她深吸一口气,胸腔的起伏带动着伤口的刺痛,却让她的意志更加坚定。
她从腰间摸出隼之前给她的那把军用匕首 ——
在跳入水潭前,她下意识将它攥在手里,刀身被污水浸泡得泛着冷光,此刻成了她唯一的 “手术刀”。

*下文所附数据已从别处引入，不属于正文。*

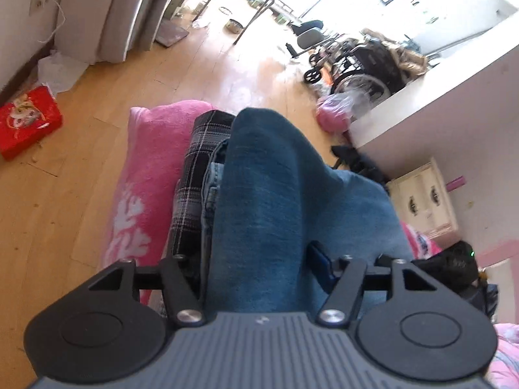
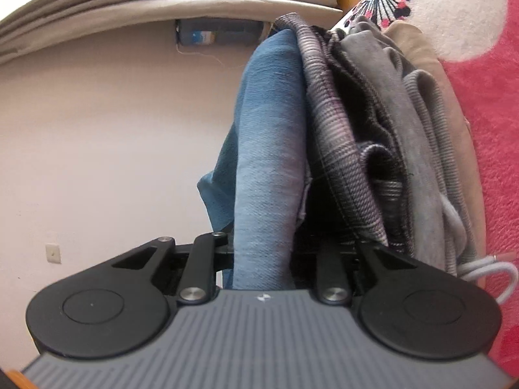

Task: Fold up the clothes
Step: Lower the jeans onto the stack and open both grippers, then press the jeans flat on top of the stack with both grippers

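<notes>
Jeans (image 1: 259, 201): clamped in my left gripper (image 1: 256, 272) and, apparently, my right gripper (image 2: 262, 259). Plaid garment (image 2: 340, 149) just right; pink blanket (image 1: 146, 162) beneath.

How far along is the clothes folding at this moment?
Done: hard to judge; no finished, flat folded item shows in either view. In hand: the blue denim garment runs between the jaws of both the left gripper and the right gripper, seemingly held up. Left: the plaid garment and grey knit garment lie bunched beside it on the pink blanket.
</notes>
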`<state>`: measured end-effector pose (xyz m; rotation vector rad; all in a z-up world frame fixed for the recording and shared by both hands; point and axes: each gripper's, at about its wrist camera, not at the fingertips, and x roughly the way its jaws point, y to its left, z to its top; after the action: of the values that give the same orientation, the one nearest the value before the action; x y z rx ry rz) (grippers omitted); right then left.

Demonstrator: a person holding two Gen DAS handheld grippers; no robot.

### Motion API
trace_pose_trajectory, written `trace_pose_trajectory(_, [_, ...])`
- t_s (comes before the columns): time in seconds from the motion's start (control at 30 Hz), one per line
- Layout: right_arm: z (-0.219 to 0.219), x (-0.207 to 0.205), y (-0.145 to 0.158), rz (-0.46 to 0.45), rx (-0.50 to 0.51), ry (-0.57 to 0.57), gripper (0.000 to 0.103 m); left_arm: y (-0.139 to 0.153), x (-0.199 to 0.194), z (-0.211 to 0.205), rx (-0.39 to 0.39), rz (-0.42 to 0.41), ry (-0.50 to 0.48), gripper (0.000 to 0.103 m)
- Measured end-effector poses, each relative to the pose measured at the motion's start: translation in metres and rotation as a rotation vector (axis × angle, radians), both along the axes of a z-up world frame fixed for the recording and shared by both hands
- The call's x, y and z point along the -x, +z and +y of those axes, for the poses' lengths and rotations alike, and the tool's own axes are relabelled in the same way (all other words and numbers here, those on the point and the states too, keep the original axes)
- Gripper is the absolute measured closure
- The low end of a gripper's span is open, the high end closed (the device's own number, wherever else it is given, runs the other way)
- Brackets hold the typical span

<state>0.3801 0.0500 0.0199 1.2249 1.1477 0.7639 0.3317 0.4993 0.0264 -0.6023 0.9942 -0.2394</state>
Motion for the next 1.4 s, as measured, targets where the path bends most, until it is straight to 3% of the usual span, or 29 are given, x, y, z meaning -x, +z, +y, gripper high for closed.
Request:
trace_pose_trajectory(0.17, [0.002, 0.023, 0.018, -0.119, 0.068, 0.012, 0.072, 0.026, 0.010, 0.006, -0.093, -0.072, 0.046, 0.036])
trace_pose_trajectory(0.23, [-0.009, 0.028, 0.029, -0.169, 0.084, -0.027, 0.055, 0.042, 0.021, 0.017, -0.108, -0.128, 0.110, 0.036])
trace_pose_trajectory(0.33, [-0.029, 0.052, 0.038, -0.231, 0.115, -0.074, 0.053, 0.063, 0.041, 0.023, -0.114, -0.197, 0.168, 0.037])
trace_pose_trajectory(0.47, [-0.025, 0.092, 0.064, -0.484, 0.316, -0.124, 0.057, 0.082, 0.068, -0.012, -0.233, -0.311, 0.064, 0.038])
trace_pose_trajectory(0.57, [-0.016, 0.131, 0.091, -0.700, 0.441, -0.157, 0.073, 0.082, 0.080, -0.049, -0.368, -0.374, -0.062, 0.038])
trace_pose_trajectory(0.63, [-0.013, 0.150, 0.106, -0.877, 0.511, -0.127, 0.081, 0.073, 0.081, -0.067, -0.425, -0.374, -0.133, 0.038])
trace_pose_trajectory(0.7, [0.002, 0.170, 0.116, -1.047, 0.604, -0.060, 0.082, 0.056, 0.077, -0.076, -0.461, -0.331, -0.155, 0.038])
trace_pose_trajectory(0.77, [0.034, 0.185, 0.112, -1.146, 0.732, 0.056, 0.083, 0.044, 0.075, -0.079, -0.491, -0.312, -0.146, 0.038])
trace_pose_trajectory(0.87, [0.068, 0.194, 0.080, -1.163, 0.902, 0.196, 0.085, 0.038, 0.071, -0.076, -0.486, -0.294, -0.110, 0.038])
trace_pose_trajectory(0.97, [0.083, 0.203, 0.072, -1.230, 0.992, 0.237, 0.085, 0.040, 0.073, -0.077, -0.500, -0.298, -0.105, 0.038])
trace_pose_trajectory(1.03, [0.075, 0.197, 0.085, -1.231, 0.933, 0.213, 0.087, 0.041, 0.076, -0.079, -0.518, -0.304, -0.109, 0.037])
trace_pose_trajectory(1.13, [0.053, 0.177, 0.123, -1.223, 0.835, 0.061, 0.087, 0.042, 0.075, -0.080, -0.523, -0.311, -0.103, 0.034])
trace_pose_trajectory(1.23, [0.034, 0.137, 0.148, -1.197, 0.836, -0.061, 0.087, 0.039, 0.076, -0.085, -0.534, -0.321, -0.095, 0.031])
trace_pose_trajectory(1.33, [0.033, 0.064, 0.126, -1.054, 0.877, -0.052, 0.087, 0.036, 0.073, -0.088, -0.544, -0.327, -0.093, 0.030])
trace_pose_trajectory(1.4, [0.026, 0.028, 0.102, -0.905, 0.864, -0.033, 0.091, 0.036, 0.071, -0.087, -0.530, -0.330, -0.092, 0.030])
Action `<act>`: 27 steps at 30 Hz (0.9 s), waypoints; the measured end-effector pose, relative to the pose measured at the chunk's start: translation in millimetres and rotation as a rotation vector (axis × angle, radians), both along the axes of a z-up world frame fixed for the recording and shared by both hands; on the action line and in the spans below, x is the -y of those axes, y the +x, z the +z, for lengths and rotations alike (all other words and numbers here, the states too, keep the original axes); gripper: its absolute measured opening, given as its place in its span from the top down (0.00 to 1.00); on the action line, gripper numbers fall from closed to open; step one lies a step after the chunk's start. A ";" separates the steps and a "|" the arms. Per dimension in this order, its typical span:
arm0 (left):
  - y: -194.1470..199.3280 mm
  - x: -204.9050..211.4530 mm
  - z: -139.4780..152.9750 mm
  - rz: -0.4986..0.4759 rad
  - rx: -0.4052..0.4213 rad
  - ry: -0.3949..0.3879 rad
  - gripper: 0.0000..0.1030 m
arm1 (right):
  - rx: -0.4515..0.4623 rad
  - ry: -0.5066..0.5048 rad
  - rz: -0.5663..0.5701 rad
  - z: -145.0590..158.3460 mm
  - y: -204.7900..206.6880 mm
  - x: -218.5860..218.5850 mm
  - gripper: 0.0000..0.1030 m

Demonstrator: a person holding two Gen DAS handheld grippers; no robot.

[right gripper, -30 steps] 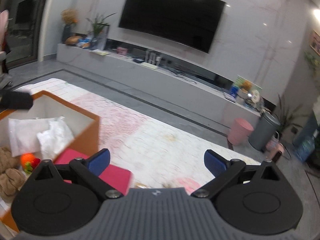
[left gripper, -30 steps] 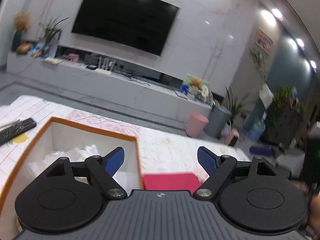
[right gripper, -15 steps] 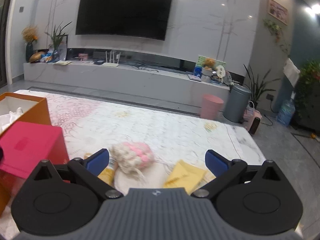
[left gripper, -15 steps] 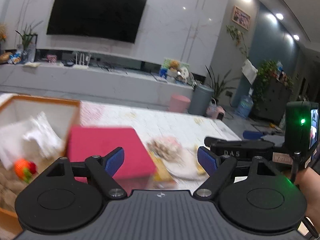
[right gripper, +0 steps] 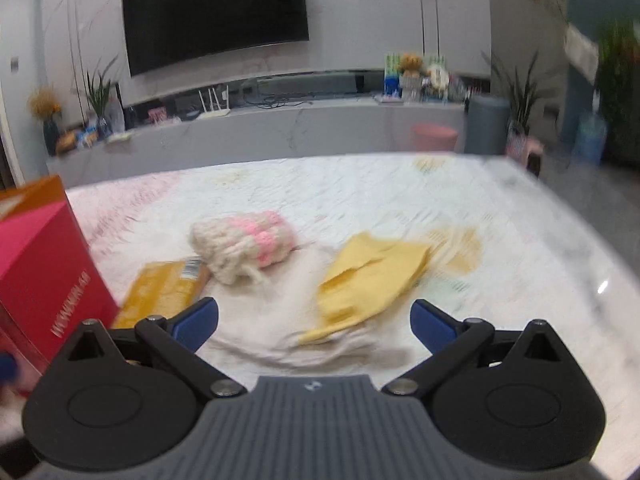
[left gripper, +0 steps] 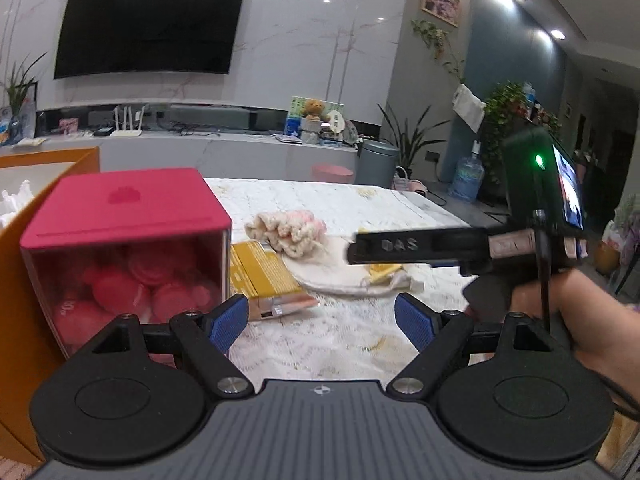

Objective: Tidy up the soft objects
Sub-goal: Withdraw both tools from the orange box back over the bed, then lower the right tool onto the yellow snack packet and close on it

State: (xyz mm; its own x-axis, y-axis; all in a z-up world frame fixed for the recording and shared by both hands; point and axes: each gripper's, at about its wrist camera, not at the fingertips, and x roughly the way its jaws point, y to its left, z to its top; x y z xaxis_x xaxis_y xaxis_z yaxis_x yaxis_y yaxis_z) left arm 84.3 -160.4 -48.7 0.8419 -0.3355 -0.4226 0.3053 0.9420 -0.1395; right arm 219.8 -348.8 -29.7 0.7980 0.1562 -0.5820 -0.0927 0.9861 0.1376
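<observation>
Left wrist view. Left tongs (left gripper: 321, 322): jaws standing wide apart, gripping nothing, hovering over the worktop (left gripper: 320, 344), which is wearing a pale lace-patterned cover. Knitted bundle (left gripper: 286, 230), cream and pink yarn: lying ahead of the tongs on a white cloth (left gripper: 340, 276), past the middle of the worktop. Yellow packet (left gripper: 264, 276): lying flat just beside the pink box (left gripper: 124, 248), its far end reaching under the bundle's edge. Pink box: sitting at left against an orange bin (left gripper: 20, 264), its clear front showing round pink items inside. Right tongs (left gripper: 352, 248): entering from the right, held in a hand (left gripper: 560, 312), tips blurred just above the cloth; in this view I cannot tell how the jaws are standing.

Right wrist view. Right tongs (right gripper: 314, 320): jaws spread wide, empty, pointing down at the cloth. Knitted bundle (right gripper: 244, 244): resting ahead and left of centre. Yellow cloth (right gripper: 372, 280): folded, lying on the white cloth (right gripper: 280, 312) directly between the blue pads (right gripper: 432, 326). View is smearing with motion.

Handling estimate. Bundle appearing light, squashy, non-fragile; it is likely compressing under a pinch, so closing across its thick middle looks safest, since loose strands at the near end may be slipping free. Yellow cloth appearing thin and limp; pinching a raised fold or corner should be lifting it without dragging the white cloth beneath.
</observation>
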 end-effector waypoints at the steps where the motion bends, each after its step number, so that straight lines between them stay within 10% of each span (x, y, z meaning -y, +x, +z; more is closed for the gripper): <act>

她将匕首的尖端对准火堆中央,金属在火焰中逐渐升温,从银白色变成暗红色,最后泛出刺眼的橘红色,仿佛一块烧红的烙铁。
接着,她用还能勉强活动的右手,笨拙地挽起左臂上湿透的衣袖。
布料早已和伤口处的脓血粘连在一起,拉扯时传来一阵撕裂般的疼痛,让她忍不住倒抽冷气。
衣袖被扯下后,那片惨不忍睹的皮肉彻底暴露在火光下:
伤口周围的皮肤已经变成了不祥的暗紫色,肿胀得发亮,仿佛轻轻一碰就会破裂;
中心部分更是触目惊心,能清晰看到黄绿色的脓液从破损处渗出,边缘的皮肉呈现出灰黑色,那是组织坏死的征兆。
没有麻醉,没有消毒棉,甚至没有干净的绷带。
她的面前,只有一把烧红的匕首,和一条要么活下去、要么被感染吞噬的绝路。
苏冉咬了咬牙,从背包里翻出一块相对干净的布条 ——那是她之前收集的、稍微干燥的藤蔓纤维编织而成的 —— 塞进嘴里,死死咬住。
她用左手的手腕撑住受伤的手臂,让伤口尽量平整地对着火光,另一只手颤抖着拿起烧红的匕首,对准伤口上最明显的脓腔和坏死组织,眼神一狠,狠狠烙了下去!
“嗤 ——!”
一声令人牙酸的轻响在狭小的洞穴中回荡,伴随着浓烈的、皮肉烧焦的刺鼻气味,瞬间弥漫在空气中。
一股无法形容的、尖锐到极致的剧痛,如同高压电流般瞬间窜过她的全身每一根神经!
她眼前猛地一黑,耳边嗡嗡作响,身体不受控制地剧烈痉挛起来,左手死死抓住地面的岩石,指节因为用力而泛白,指甲甚至嵌进了岩石的缝隙里!
塞在嘴里的布条被她咬得咯吱作响,额头上、脖颈上的青筋暴起,冷汗如同瀑布般涌出,瞬间打湿了她刚刚被火烤得半干的头发,顺着脸颊滑落,滴在地上,形成一小片水渍。
痛!
这痛超越了她以往承受过的所有痛苦的总和 ——
比被变异体抓伤更痛,比从高处坠落更痛,比在冰冷的潭水中濒临窒息更痛!
那是一种深入骨髓、仿佛灵魂都要被撕裂的剧痛,让她几乎要立刻晕厥过去。
但她没有停下。
她知道,一旦停下,身体的本能就会让她再也没有勇气进行第二次。
她用尽全力睁开眼,死死盯着伤口,看着烧红的匕首烙过之处,脓血被高温瞬间蒸发,冒出白色的烟雾,坏死的组织在高温下碳化变黑,发出细微的 “噼啪” 声。
她强迫自己移动手腕,让匕首的尖端一点点划过伤口表面,将所有能看到的不洁之处、所有泛着黄绿色的脓腔,都用这最原始、最残酷的方式 “清理” 了一遍。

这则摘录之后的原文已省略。